▸ **THE TASK**: Say how many lines in the records include the string "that", adding no other words.

------------

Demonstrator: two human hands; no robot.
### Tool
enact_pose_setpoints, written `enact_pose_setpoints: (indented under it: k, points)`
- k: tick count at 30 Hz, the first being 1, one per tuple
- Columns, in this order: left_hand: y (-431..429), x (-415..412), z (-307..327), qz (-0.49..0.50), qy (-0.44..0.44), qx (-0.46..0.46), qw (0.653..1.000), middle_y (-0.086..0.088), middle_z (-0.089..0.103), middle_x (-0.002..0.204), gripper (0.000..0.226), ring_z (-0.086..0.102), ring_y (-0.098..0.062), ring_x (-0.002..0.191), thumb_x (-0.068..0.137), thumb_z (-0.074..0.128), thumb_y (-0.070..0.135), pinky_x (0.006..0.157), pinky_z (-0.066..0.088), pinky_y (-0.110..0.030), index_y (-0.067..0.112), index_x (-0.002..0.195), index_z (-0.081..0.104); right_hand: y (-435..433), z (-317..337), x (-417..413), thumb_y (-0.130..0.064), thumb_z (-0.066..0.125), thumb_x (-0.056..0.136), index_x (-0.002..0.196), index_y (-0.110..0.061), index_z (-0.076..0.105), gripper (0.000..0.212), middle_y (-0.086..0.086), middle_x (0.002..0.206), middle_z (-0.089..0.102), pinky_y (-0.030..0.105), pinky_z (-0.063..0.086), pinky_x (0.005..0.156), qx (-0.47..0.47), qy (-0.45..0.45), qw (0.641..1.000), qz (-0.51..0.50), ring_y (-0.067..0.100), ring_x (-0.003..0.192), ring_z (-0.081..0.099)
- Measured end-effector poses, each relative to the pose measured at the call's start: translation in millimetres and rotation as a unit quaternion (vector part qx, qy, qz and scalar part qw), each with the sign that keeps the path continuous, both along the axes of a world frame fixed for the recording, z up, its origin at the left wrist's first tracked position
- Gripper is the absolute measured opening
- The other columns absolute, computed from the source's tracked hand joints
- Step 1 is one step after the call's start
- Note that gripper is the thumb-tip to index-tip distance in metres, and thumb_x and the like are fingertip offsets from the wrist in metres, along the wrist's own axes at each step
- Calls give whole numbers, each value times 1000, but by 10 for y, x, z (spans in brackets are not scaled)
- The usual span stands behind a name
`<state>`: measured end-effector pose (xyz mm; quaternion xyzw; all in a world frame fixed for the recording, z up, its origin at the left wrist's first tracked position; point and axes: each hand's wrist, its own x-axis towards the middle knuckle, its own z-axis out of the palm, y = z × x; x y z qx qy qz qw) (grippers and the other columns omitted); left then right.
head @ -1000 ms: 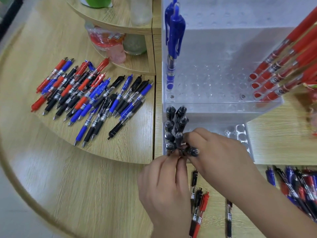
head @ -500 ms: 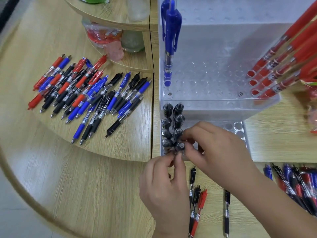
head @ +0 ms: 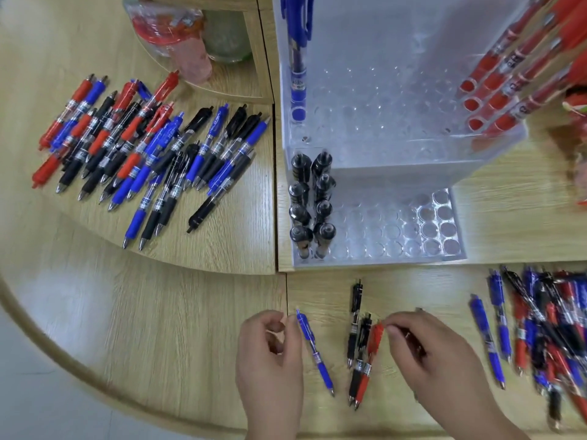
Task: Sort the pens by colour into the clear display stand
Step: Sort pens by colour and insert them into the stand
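Early stage: clear display stand (head: 381, 260) holds black pens (head: 313, 201) front-left, blue pens (head: 298, 90) rear-left, red pens (head: 495, 90) rear-right; mixed piles (head: 143, 147) lie unsorted; left hand (head: 270, 360) curls by a loose blue pen (head: 314, 349), right hand (head: 438, 357) at a loose red pen (head: 370, 360), both grips unclear.

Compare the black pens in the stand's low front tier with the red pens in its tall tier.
The black pens are dark-bodied and fill two columns at the low tier's left end; the red pens sit at the tall tier's right end. The black pens show nearly end-on, while the red pens slant outward. Both stand in holes of the clear display stand.
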<state>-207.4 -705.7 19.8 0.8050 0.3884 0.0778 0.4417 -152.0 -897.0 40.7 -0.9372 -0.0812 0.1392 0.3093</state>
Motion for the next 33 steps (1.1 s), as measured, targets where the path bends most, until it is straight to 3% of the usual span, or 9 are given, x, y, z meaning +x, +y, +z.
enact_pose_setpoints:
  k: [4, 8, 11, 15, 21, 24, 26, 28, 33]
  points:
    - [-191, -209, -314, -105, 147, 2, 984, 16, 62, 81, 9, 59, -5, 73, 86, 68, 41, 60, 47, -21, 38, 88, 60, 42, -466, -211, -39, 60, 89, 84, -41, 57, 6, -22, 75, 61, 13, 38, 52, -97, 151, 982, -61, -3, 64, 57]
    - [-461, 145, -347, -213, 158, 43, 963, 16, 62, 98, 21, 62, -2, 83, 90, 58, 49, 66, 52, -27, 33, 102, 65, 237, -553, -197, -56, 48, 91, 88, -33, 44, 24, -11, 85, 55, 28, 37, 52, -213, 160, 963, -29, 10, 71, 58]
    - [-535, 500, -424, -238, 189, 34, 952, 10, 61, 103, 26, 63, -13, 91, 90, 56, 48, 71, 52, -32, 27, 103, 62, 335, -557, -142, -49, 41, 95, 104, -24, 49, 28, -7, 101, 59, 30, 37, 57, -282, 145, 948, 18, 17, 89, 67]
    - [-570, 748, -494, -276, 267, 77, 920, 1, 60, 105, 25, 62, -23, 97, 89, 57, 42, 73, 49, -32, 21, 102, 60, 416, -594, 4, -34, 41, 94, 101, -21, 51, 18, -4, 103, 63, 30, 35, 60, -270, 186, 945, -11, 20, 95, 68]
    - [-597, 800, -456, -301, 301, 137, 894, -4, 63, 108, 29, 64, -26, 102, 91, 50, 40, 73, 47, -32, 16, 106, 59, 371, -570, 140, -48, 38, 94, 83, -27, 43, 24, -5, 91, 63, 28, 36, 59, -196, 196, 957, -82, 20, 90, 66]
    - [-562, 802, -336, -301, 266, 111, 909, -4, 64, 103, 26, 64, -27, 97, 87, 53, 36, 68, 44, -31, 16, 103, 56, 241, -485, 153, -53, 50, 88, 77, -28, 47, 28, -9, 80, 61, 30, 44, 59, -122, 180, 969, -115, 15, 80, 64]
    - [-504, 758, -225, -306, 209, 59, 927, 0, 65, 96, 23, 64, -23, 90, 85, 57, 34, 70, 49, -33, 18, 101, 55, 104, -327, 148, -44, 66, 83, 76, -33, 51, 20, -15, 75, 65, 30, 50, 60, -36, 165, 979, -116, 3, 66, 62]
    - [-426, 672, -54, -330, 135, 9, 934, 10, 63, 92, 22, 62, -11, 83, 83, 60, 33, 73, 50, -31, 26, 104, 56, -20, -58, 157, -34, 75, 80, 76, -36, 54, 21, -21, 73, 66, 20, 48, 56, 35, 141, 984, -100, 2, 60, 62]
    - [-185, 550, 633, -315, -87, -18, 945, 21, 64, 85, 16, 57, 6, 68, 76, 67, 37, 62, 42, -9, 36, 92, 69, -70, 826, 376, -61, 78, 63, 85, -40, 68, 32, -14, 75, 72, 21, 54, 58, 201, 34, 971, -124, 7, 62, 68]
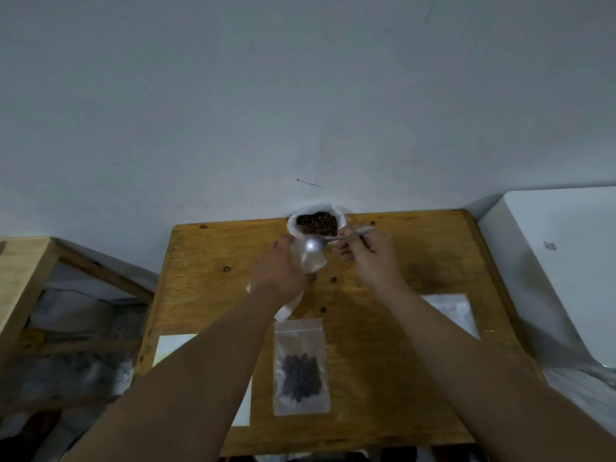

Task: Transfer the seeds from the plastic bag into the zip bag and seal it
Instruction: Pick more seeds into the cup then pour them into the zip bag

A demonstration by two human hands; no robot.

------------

▸ **EXERCISE RESULT**: 2